There is nothing new again in Reserve Bank of India (RBI) Mid Year Credit Policy. Now, even a common man guess much about the Credit Policy of RBI.
As usual RBI has increased the its benchmark rates by 25 basis points to 7.50 per cent, hiked reverse repo rates by 25 bps to 6.50 per cent under similar fashion like earlier policy.
All these are done to curb high inflation rate which is currently at 9.06%. This increase in rates will naturally put some extra pressure on bank’s earning and all the loan products will moves up like Home Loan, Vehicle Loan etc. See what RBI said about this, “The RBI has sought to maintain an interest rate environment that moderates inflation and checks inflationary expectations.” One thing being a common man I could not understand if government or RBI is very much interested in bringing inflation down why are they pumping lot of money in market.
RBI is saying that they are ready to sacrifice growth at the cost of lowering inflation. But government led by Manmohan singh is saying that they are determined to reach 8.5% growth. Now I am amazed how to do this ?

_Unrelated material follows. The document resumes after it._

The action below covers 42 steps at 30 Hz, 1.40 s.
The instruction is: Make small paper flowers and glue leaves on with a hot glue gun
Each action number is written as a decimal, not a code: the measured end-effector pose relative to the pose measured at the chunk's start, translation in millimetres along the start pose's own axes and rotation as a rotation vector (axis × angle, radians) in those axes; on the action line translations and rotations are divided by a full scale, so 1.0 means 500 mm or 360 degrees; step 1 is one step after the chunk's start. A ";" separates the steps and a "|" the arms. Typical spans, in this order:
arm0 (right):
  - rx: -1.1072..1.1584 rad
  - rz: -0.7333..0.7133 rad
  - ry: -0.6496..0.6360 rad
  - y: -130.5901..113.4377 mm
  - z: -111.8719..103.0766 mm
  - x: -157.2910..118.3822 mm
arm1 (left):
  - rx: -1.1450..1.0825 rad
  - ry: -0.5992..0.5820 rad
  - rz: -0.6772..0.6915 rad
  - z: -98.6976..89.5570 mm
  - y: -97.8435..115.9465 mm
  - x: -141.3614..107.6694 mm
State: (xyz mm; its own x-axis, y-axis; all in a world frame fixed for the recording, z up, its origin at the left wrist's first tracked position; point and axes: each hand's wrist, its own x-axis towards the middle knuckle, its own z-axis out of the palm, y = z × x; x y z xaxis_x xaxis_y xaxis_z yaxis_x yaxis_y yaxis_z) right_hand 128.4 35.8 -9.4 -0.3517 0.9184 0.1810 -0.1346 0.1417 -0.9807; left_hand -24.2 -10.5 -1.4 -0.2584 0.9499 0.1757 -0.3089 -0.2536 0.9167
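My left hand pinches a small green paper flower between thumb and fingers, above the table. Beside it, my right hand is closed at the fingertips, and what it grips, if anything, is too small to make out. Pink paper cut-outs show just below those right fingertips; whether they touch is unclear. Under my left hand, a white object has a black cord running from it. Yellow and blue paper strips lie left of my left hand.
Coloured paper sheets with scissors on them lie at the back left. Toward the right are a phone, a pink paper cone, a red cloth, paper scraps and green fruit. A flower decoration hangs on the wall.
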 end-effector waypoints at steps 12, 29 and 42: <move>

Till date The Reserve Bank of India has raised its policy rate by a total of 275 basis points in ten moves since March 2010. In my view only way to bring inflation down is to reduce the purchasing power of common buyers.
There should be restriction of easy loan facilities.Unless we restrict the Purchasing capicity no credit policy of either RBI or Government will effective in curbing inflation.